Boil the beads in 50 microliters of Laemmli sample buffer at 95 degrees Celsius for five minutes. Centrifuge the beads at 10 thousand times g at four degrees Celsius for five minutes. Collect the supernatant and discard the beads.
The expression levels in subcellular localization of the components of the HIF-1 complex following hypoxia treatment were examined in HEK293A cells. As expected, total HIF-1a levels were upregulated by hypoxia whereas ARNT levels in total cellular lysates were not significantly altered. In addition, hypoxia induced nuclear accumulation of both HIF-1a and ARNT.

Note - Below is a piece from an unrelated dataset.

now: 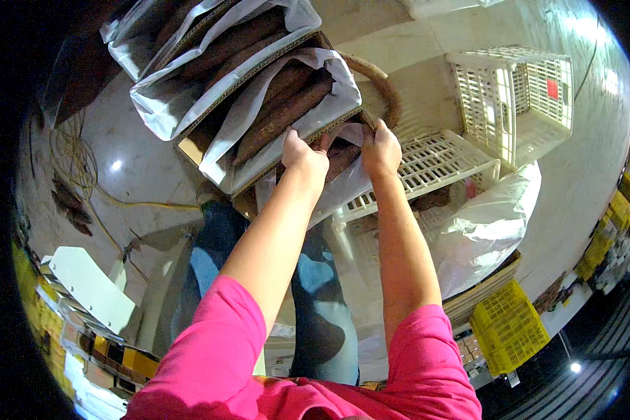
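Just beyond my left hand (306,157), which grips the rim of the box (341,122), the stiff roots (283,122) look heavy, best cradled mid-length. Between my hands, the liner (350,187) looks light, soft and slippery, easiest pinched by its edge; my right hand (381,150) grips the box's corner, with liner or not I cannot tell.
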`<state>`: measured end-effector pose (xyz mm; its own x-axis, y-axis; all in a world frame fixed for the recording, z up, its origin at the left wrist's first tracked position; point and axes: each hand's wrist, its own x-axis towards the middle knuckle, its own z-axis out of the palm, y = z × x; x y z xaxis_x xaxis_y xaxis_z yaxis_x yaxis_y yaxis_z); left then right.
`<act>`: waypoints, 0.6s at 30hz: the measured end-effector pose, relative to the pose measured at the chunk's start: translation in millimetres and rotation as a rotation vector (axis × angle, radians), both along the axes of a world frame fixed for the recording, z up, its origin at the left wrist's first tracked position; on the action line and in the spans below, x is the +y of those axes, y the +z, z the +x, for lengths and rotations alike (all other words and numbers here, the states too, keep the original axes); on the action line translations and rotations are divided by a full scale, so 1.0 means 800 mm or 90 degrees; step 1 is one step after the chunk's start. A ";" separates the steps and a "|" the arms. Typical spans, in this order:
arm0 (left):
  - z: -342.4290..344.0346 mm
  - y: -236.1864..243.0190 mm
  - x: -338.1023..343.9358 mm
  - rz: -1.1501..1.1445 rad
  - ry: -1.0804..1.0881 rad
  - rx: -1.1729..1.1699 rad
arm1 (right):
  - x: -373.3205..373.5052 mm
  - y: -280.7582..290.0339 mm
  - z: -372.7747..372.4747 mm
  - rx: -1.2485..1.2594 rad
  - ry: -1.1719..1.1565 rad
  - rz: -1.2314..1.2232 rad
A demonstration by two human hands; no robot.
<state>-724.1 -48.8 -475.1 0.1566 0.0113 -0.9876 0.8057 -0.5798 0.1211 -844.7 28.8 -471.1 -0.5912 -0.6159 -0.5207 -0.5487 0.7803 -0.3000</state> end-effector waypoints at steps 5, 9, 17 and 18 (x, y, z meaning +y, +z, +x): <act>0.048 -0.029 0.028 -0.102 -0.050 0.040 | 0.007 0.000 -0.049 -0.566 -0.280 -0.119; 0.107 0.032 0.055 -0.082 -0.100 0.053 | -0.009 -0.003 -0.058 -0.489 -0.254 0.025; 0.154 0.057 0.042 -0.063 -0.064 0.075 | -0.105 -0.122 -0.006 -0.528 -0.089 0.049; 0.159 0.057 0.038 -0.023 -0.055 0.054 | -0.117 -0.136 0.009 -0.634 -0.037 0.025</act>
<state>-596.7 -18.4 -429.5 0.0710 -0.0348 -0.9969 0.7609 -0.6443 0.0767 -837.5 -65.0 -579.8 0.0972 -0.5720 -0.8145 -0.0222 0.8169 -0.5764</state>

Co-immunoprecipitation experiments were performed using nuclear extracts from HEK293A cells exposed to normoxic or hypoxic conditions. As shown here, HIF-1a was co-immunoprecipitated together with ARNT from the nuclear extracts of hypoxic HEK293A cells, indicating that HIF-1a interacts with ARNT under hypoxic conditions. After its development, this technique paved the way for researchers in the field of hypoxia to explore endogenous nuclear protein protein interactions and their hypoxic conditions.